Une chose est sûre, le scien­ti­fique, d’a­bord formé comme ingé­nieur géné­ra­liste aux Arts et Métiers, est comme un pois­son dans l’eau dans son labo­ra­toire. Il pré­fère ainsi explo­rer de nou­velles appli­ca­tions plu­tôt qu’endosser l’habit d’entrepreneur et lan­cer lui-même une start-up. Comment se défi­nit-il ? « J’ai la débrouille dans le sang.

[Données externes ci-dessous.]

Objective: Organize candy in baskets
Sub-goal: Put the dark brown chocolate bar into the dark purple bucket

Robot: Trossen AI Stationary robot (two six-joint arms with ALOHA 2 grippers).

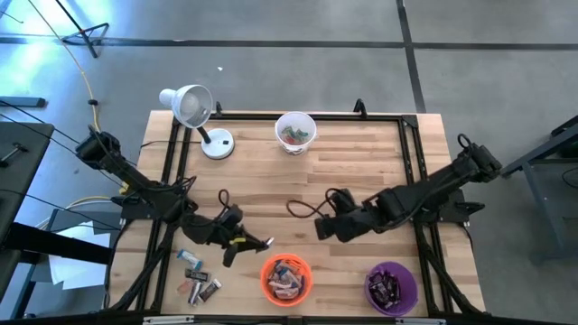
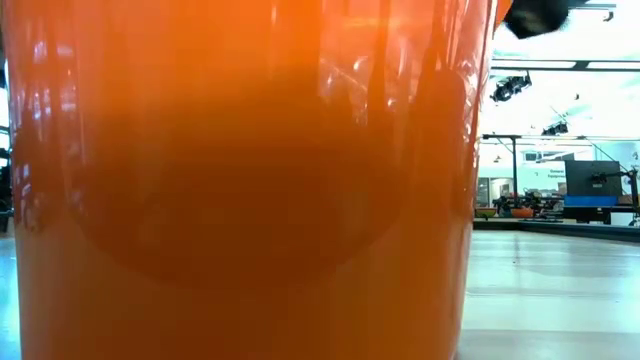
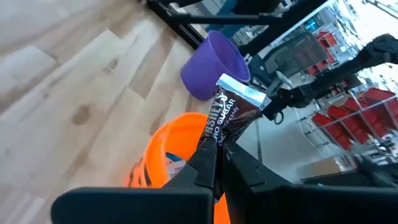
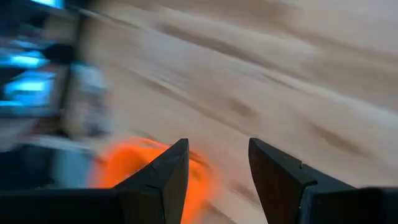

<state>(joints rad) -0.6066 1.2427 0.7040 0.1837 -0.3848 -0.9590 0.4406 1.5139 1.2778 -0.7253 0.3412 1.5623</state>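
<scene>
right pincer (image 4: 217, 165): fingers parted | below: wooden surface (image 4: 261, 68) | orange basket (image 4: 127, 165) near one finger, blurred

The pale wooden tabletop (image 1: 271, 181) has its widest bare stretch across the middle, between the white plastic basket (image 1: 295, 132) at the far edge and the orange plastic basket (image 1: 286, 278) at the near edge. The right end effector (image 1: 322, 227), fingers apart, hangs over that stretch with loose black cable (image 1: 302, 209) just beside it. The left end effector (image 1: 264, 242), pinching a dark brown wrapped candy bar (image 3: 231, 115), crowds the space just left of the orange basket. Loose wrapped candies (image 1: 199, 280) clutter the near left corner. A white cone-shade desk lamp (image 1: 195, 113) blocks the far left corner, and a purple plastic basket (image 1: 391, 287) the near right. Black frame rails (image 1: 411, 153) line the sides.
</scene>
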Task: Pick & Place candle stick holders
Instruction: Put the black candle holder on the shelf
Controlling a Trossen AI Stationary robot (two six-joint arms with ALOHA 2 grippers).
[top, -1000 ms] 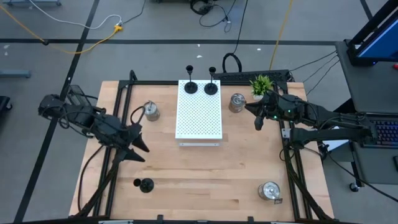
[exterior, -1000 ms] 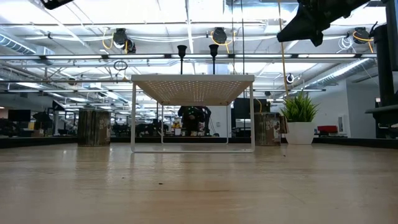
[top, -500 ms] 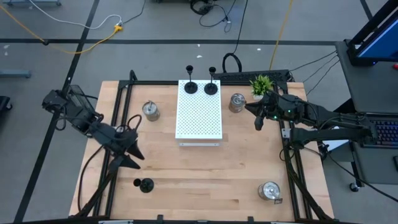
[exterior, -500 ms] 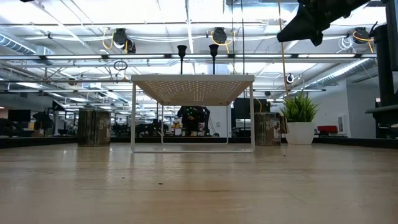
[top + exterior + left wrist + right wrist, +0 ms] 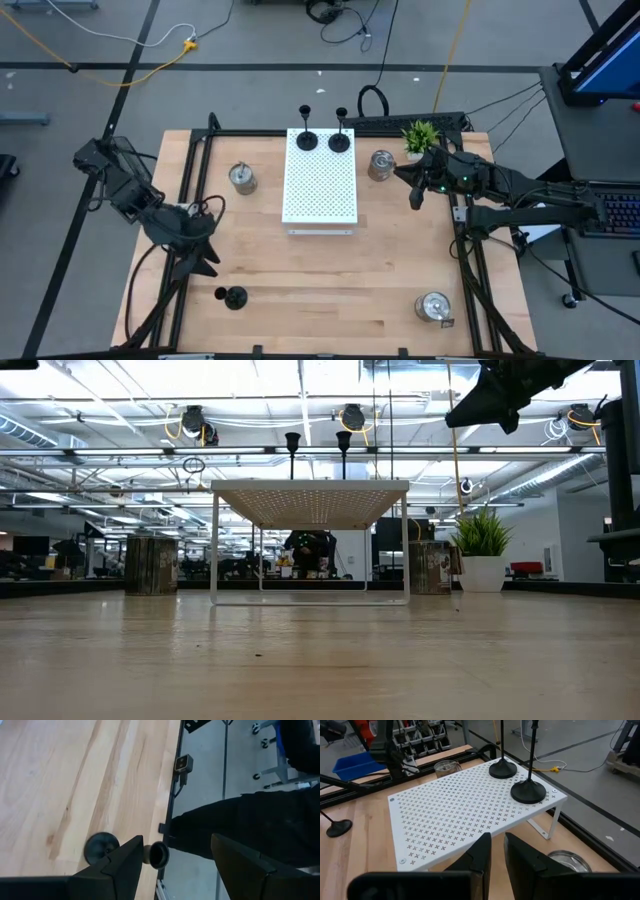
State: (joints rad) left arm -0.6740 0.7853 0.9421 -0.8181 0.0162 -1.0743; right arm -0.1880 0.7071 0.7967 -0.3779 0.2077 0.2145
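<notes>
Black holder point(image 5: 233, 296) near table edge point(image 5: 300, 347); left hand point(image 5: 203, 258) open, empty, above.

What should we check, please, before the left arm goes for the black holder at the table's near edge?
1. Left pincer open: ok.
2. Left pincer empty: ok.
3. Black holder upright: not ok; in the left wrist view it lies on its side.
4. Bare wood between pincer and holder: ok.
5. Right pincer away, near the plant, shut: ok.
6. Free room on the white board beside two black holders: ok.
</notes>
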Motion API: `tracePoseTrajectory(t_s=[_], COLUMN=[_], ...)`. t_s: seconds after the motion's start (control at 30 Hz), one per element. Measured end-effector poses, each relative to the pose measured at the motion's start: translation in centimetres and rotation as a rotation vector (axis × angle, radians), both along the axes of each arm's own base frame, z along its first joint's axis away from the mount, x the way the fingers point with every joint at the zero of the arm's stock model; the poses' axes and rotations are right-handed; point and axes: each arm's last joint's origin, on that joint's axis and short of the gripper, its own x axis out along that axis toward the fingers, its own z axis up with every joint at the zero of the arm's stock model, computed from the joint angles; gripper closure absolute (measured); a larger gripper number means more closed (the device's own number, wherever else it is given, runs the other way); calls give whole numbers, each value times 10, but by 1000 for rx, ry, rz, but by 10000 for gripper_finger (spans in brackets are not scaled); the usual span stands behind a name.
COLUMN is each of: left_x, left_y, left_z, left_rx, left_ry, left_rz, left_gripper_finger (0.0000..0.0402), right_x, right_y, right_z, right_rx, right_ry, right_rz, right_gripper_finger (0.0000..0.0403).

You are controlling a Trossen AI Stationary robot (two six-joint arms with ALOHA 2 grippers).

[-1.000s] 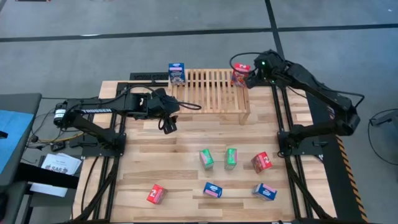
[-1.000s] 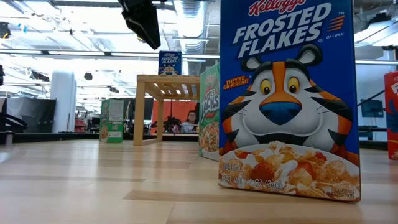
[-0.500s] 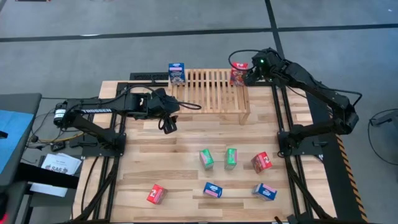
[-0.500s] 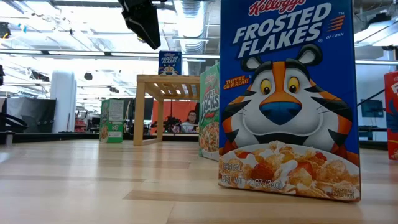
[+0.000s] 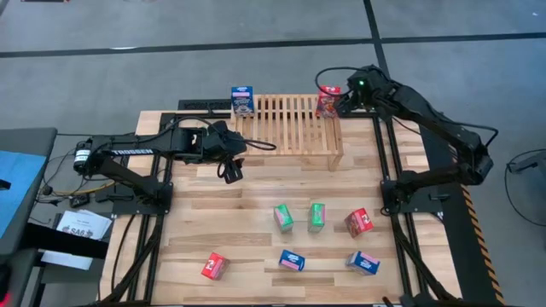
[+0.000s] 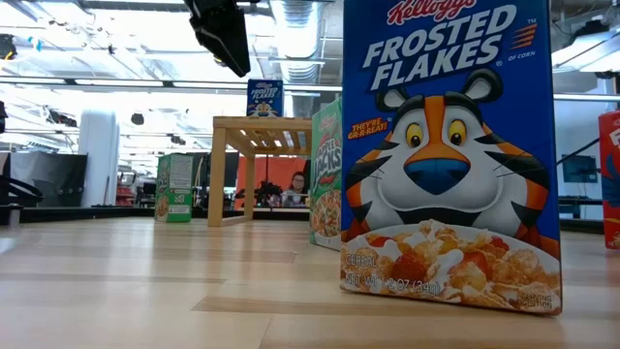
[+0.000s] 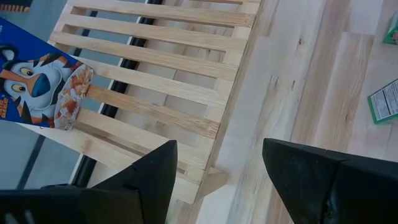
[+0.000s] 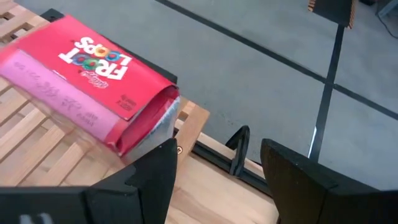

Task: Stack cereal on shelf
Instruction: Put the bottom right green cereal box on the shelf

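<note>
The plank tabletop [image 5: 247, 213] sits on grey floor crossed by dark lines. The slatted shelf [image 5: 290, 128] stands at upper centre, a blue box [image 5: 242, 100] on its left corner, a red box [image 5: 327, 102] on its right. The right end effector [image 5: 339, 104] hovers open beside the red box; the left end effector [image 5: 230, 166] hangs open, empty, left of the shelf. 7 boxes dot the lower tabletop.

Even, bright overhead light; soft short shadows under shelf [image 5: 290, 128] on table [image 5: 256, 222]. Low view: ceiling lamps glare white, room behind hazy, near blue box [image 6: 448, 145] sharp. Wrist views: own fingers [image 7: 311, 180] dark, slightly blurred.
</note>
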Motion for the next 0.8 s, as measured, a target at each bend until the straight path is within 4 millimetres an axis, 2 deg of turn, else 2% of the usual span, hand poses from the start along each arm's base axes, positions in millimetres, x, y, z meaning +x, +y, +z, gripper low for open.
tracePoseTrajectory(t_s=[0.33,0.57,0.8], left_x=[0,0,0], left_y=[0,0,0], left_z=[0,0,0], left_rx=[0,0,0], left_ry=[0,1,0], left_rz=[0,0,0], left_gripper_finger=[175,175,175], right_x=[-18,-32,-33], right_y=[18,51,87], right_z=[15,27,29], right_rx=[-33,3,171], right_ry=[-8,-88,-214], right_rz=[1,54,187], right_gripper_finger=[147,147,147])
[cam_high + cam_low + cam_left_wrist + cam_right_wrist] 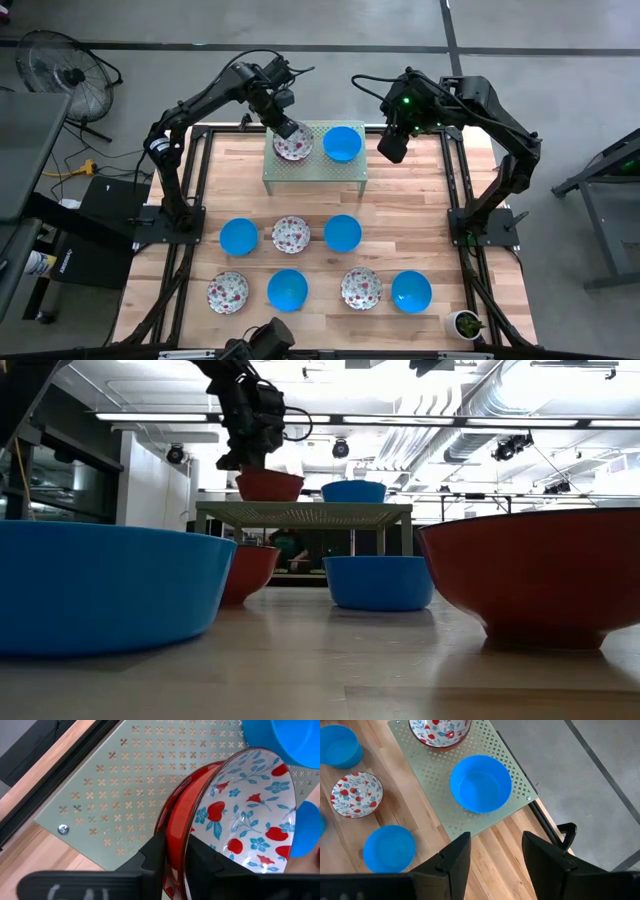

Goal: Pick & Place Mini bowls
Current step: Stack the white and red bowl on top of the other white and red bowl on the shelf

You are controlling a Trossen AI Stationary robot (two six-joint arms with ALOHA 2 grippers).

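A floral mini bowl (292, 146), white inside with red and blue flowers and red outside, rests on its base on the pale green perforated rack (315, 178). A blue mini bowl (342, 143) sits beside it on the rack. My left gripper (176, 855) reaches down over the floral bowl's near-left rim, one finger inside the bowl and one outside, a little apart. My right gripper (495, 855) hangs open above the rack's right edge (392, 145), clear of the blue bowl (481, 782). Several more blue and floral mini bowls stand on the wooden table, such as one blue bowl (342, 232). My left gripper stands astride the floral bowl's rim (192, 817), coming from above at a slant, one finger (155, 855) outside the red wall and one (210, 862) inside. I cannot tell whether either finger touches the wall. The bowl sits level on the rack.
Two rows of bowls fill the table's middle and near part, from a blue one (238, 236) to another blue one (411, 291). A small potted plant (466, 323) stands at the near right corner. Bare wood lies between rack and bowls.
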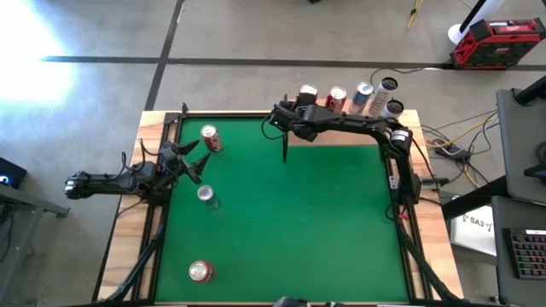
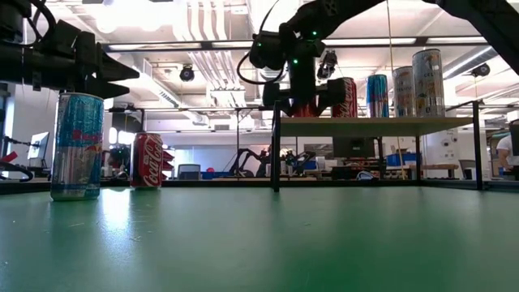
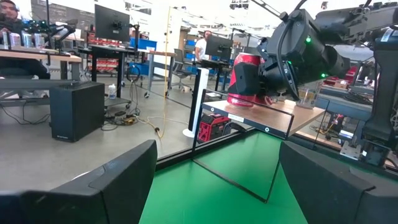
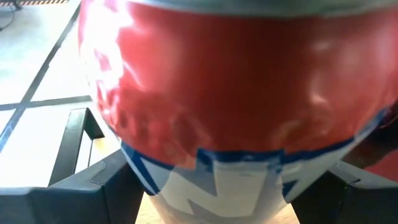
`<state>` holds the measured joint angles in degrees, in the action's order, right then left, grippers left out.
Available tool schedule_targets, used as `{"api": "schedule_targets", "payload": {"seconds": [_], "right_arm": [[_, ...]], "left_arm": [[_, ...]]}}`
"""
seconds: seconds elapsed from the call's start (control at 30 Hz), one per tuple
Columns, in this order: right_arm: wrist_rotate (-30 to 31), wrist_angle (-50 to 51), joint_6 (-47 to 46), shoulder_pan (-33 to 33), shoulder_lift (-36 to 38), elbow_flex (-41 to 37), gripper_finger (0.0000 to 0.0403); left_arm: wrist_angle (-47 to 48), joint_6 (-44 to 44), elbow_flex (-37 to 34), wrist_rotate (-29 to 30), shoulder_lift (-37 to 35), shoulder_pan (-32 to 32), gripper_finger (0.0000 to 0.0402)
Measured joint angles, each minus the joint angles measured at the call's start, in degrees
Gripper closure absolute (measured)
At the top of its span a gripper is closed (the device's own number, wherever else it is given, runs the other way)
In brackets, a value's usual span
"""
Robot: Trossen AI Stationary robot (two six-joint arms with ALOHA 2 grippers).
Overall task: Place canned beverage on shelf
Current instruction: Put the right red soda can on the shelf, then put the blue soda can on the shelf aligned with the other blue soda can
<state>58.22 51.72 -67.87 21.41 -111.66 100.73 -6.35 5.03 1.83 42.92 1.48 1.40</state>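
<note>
**Red can at the shelf's left end, release pending**

You have the green felt table (image 1: 290,213) in front of you, with the shelf (image 1: 409,117) raised along its far right edge on thin black posts. The right arm reaches across to the shelf's left end, and the right gripper (image 1: 300,109) is pinching a red can (image 4: 236,99) with a blue-and-white band; in the right wrist view the can fills the frame between both fingers. From the left wrist view the can's base looks to sit on or just above the wooden board, though you cannot confirm contact.

4 other cans (image 1: 363,98) already stand in a row on the shelf to the right of the held one. The left arm waits at the table's left edge, and the left gripper (image 1: 189,160) is spread and empty. Near it stand 3 cans on the felt: a red cola can (image 1: 211,138), a slim blue-and-silver can (image 1: 206,196) and another red can (image 1: 200,271) nearer the front.

You appear to be in the placing step. The next move calls for settling the can flat, spreading the fingers, then backing away without nudging its neighbour.
</note>
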Motion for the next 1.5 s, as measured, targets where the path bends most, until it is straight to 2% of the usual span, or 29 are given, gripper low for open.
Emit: {"api": "schedule_targets", "payload": {"seconds": [0.13, 0.43, 0.83, 1.2, 1.5], "right_arm": [[-0.1, -0.1, 0.4, 0.0, 0.0, 0.0, 0.0094], [0.0, -0.2, 1.3, 0.0, 0.0, 0.0, 0.0032], [0.4, 1.0, 1.9, -2.8, 0.2, 0.0, 0.0023], [1.6, 12.8, -11.1, -6.8, 1.8, 0.0, 0.0023], [-6.3, 24.1, -20.0, -13.3, 5.5, 0.0, 0.0023]], "left_arm": [[0.0, 0.0, 0.0, 0.0, 0.0, 0.0, 0.0078], [0.0, 0.0, 0.0, 0.0, 0.0, 0.0, 0.0078], [0.0, 0.0, 0.0, 0.0, 0.0, 0.0, 0.0078], [0.0, 0.0, 0.0, 0.0, 0.0, 0.0, 0.0078], [0.0, 0.0, 0.0, 0.0, 0.0, 0.0, 0.0078]]}}
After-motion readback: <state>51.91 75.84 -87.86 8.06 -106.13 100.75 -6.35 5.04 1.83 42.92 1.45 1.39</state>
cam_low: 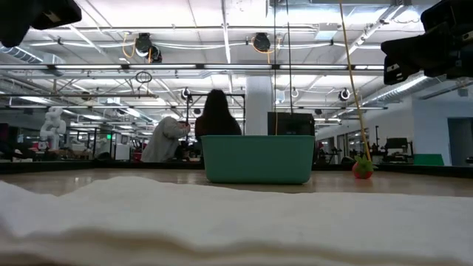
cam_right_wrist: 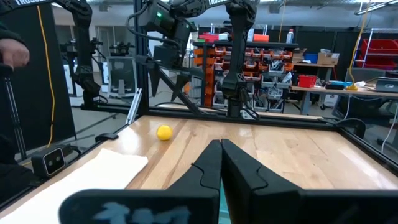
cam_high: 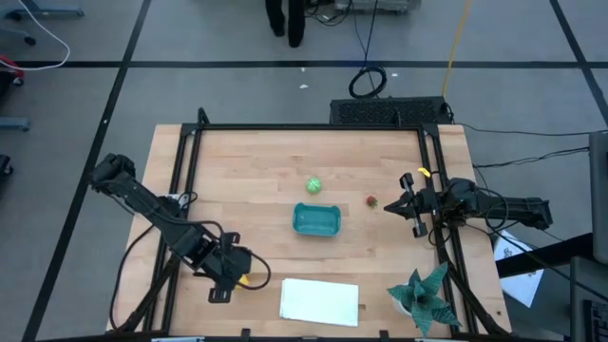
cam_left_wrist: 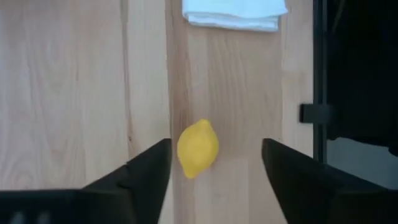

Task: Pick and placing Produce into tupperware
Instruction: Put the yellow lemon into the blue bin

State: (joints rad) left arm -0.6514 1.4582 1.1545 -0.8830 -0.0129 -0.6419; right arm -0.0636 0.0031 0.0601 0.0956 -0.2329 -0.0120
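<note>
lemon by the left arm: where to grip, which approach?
Grip the lemon across its narrow middle, coming straight down from above. It lies on its side on the bare table, and the left gripper already hangs over it, fingers open on either side of its short axis. Nothing crowds it; the white cloth lies well apart.

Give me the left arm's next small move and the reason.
Probably lower the left hand and shut it on the lemon. Its fingers are open with the lemon between them on the table, not yet gripped. The tub holds no produce; the right hand waits shut.
</note>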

J’expérimente, j’invente, mais je ne laboure pas trop long­temps dans le même sillon », assume-t-il.

 

Orphée Cugat, chercheur en génie électrique au laboratoire grenoblois G2Elab est l’un des lauréats 2019 de la médaille de l’innovation remise par le CNRS.

Orphée Cugat, cher­cheur en génie élec­trique. © Frédérique Plas – CNRS Photothèque

 

Sa fibre cher­cheuse ne date pas d’hier. « Lors de mon post-doc­to­rat en Irlande, il nous arri­vait de récu­pé­rer du maté­riel dans les bennes de l’université pour construire nos propres ins­tru­ments », se sou­vient-il.

 

Un état d’es­prit qu’il par­tage avec son col­lègue et ami Jérôme Delamare jusque dans leur pas­sion com­mune pour le ski alpin. « On fait de la recherche hors-piste en com­mando », s’amuse Orphée Cugat. Qui ajoute, filant la méta­phore : « Nous sommes sans cesse en quête d’un nou­veau champ de pou­dreuse vierge. »

 

VM

 

 

* G2Elab : CNRS-Grenoble INP-UGA

 

 

La médaille de l’innovation, un podium de référence pour les chercheurs

 

Distinction créée en 2011 sous l’impulsion du minis­tère de l’Enseignement supé­rieur, de la Recherche et de l’Innovation, la médaille de l’innovation honore chaque année les scien­ti­fiques dont les recherches ont conduit à une inno­va­tion mar­quante. Ce sur le plan tech­no­lo­gique, thé­ra­peu­tique ou social. Son objec­tif ? Valoriser la recherche fran­çaise issue de l’en­sei­gne­ment supé­rieur et de la recherche ou du monde indus­triel.

 

CNRS Grenoble - DR

CNRS Grenoble – DR

Trois scien­ti­fiques des labo­ra­toires de la délé­ga­tion CNRS Alpes ont déjà reçu la médaille de l’innovation : le phy­si­cien Jean-Pierre Nozières (Spintec – CNRS-CEA-UGA) en 2017, le cher­cheur en infor­ma­tique médi­cale Philippe Cinquin (TIMC – CNRS-Grenoble INP-UGA) en 2013 et le phy­si­cien Alain Benoît (Institut Néel – CNRS) en 2012.

 

Ce podium s’additionne au pal­ma­rès de l’ensemble des Talents CNRS Alpes (médailles d’or, d’argent, de bronze et de cris­tal). Et témoigne « de l’excellence scien­ti­fique du sillon alpin », se réjouit le CNRS.